A supposedly secret document that the New York Times on Tuesday claimed to expose, a climate change report that network journalists worried would be “suppressed,” was already online. According to Alex Pappas on FoxNews.com, “Scientists appear to have debunked The New York Times' claim it has leaked a secret, gloomy climate change report which it published amid fears President Trump would suppress it.”
He noted that the Times darkly fretted that the draft report “has not yet been made public” but “a copy of it was obtained by The New York Times.” Pappas explained:
But those who worked on the report are pushing back against the claims, saying the version that was obtained and posted in full by the New York Times has actually been online and available to the public for months.
“It's not clear what the news is in this story,” Robert Kopp, a climate scientist at Rutgers University who is listed on the report as among the lead authors, said on Twitter.
The Internet Archive, a website that archives content published online, says it downloaded the report from the Environmental Protection Agency's website in January 2017.
The Times has since corrected its story:
Correction: August 9, 2017
An article on Tuesday about a sweeping federal climate change report referred incorrectly to the availability of the report.
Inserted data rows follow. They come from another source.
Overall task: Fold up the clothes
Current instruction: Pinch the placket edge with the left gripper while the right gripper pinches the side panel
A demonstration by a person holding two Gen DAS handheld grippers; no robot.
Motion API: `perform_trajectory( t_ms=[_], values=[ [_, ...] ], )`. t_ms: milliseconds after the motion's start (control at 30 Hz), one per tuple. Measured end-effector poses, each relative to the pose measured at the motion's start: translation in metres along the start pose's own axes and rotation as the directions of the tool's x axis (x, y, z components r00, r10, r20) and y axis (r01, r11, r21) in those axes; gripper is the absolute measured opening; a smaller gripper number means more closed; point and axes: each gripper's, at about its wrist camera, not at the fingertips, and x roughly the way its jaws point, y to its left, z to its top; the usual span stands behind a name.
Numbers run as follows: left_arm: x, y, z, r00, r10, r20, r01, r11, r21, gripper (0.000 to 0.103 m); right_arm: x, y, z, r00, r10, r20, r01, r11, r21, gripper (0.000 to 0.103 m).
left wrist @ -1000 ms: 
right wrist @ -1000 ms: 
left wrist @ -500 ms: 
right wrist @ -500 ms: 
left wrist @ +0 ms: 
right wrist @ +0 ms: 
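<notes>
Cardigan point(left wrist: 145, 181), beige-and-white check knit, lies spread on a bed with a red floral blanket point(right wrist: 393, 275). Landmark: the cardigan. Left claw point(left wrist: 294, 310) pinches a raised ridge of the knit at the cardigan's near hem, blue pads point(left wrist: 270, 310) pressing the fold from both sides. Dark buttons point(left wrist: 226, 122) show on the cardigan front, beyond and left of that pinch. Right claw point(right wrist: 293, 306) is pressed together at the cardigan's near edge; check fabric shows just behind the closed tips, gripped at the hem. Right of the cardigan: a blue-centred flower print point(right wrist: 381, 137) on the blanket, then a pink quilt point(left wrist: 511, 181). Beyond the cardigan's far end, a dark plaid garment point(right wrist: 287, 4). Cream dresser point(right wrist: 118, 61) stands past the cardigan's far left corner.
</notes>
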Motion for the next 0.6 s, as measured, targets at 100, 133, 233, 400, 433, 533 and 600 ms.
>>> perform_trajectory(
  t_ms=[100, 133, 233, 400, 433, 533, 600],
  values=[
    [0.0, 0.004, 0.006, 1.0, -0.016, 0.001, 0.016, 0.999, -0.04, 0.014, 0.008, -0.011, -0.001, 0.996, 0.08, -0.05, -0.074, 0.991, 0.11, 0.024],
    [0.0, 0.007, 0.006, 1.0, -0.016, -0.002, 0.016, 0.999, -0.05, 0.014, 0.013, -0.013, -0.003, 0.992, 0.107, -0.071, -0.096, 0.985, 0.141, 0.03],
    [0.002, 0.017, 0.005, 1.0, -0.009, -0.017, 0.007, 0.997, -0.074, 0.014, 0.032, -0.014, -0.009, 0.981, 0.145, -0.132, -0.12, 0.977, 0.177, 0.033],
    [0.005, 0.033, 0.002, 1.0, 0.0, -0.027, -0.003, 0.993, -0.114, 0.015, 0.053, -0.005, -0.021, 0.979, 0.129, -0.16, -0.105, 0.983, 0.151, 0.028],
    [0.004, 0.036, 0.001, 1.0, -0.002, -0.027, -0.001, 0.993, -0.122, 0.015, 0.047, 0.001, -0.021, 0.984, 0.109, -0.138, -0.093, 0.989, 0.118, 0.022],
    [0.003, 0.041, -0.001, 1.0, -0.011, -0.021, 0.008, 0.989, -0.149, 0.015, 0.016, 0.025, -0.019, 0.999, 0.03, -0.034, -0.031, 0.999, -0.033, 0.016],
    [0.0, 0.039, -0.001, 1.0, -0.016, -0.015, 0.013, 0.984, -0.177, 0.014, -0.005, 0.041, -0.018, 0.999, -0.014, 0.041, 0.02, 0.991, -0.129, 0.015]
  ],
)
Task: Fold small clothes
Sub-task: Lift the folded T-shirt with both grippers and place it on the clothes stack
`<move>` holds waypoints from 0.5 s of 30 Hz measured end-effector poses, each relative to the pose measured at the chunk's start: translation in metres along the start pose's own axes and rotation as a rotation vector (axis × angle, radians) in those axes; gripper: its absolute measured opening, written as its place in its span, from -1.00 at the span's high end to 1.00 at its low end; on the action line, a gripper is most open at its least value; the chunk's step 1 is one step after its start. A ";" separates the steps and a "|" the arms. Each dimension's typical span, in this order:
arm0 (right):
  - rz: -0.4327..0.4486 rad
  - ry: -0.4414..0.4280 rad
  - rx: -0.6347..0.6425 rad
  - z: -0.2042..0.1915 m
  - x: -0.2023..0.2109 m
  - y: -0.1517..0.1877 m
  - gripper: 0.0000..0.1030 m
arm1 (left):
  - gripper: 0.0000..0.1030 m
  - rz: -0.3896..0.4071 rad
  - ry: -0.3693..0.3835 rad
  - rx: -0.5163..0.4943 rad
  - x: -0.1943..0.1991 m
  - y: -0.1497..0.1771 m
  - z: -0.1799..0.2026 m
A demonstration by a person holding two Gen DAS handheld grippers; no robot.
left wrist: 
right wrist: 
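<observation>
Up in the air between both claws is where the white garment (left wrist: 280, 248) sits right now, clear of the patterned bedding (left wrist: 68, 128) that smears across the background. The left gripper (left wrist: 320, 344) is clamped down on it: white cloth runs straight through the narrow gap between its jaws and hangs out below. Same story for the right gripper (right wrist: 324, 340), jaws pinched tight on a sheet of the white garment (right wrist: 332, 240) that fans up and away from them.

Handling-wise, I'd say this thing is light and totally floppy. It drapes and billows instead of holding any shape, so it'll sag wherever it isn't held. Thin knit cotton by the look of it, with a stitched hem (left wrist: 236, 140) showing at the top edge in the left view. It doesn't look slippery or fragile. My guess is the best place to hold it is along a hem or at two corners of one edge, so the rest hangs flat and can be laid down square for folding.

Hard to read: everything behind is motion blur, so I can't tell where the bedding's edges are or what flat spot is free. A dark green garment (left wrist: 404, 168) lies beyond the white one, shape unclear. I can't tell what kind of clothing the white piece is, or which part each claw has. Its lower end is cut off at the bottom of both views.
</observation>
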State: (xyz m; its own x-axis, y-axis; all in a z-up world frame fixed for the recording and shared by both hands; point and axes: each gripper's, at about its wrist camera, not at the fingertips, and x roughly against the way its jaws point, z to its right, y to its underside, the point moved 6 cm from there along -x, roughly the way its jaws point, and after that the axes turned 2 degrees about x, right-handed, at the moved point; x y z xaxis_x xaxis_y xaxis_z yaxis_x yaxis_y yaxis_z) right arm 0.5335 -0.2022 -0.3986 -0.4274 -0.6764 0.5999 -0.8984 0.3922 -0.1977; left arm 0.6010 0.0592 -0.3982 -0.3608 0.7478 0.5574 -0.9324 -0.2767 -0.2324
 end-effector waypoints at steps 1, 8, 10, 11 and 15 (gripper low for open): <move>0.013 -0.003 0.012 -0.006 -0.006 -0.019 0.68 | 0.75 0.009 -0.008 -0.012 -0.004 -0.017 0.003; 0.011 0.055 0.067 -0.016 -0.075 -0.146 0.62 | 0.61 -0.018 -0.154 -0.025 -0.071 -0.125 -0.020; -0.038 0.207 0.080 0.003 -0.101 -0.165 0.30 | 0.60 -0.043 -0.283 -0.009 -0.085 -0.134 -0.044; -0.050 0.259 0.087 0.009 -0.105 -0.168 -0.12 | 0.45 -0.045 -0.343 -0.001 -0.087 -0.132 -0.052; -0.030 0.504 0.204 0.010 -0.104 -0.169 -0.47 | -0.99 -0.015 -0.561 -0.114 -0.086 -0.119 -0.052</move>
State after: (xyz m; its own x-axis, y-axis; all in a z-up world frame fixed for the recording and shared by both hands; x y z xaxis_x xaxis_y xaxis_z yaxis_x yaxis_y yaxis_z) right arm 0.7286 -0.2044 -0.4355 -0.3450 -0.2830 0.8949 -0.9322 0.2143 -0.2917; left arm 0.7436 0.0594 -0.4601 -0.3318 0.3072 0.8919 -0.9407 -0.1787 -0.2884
While it was not widely publicized, the report was uploaded by the nonprofit Internet Archive in January; it was not first made public by The New York Times.
On Monday, all three networks pounced on the story, speculating about the Trump administration’s nefarious plans. Good Morning America's George Stephanopoulos warned, “No word yet on whether they will suppress, dismiss, or endorse the report.” (Isn't it hard to suppress something that’s already public?)
On CBS This Morning, Major Garrett offered a lecture on what the document means: “The lack of comment from officials here and from those at some of the relevant federal agencies about this report's startling conclusions suggest not just skepticism but, at least initially, a lack of curiosity.” (On Tuesday night, the three evening reports all covered the story. CBS claimed the Times broke the story.)
The three network morning shows did not inform their audiences on Wednesday that the secret report was not, in fact, secret.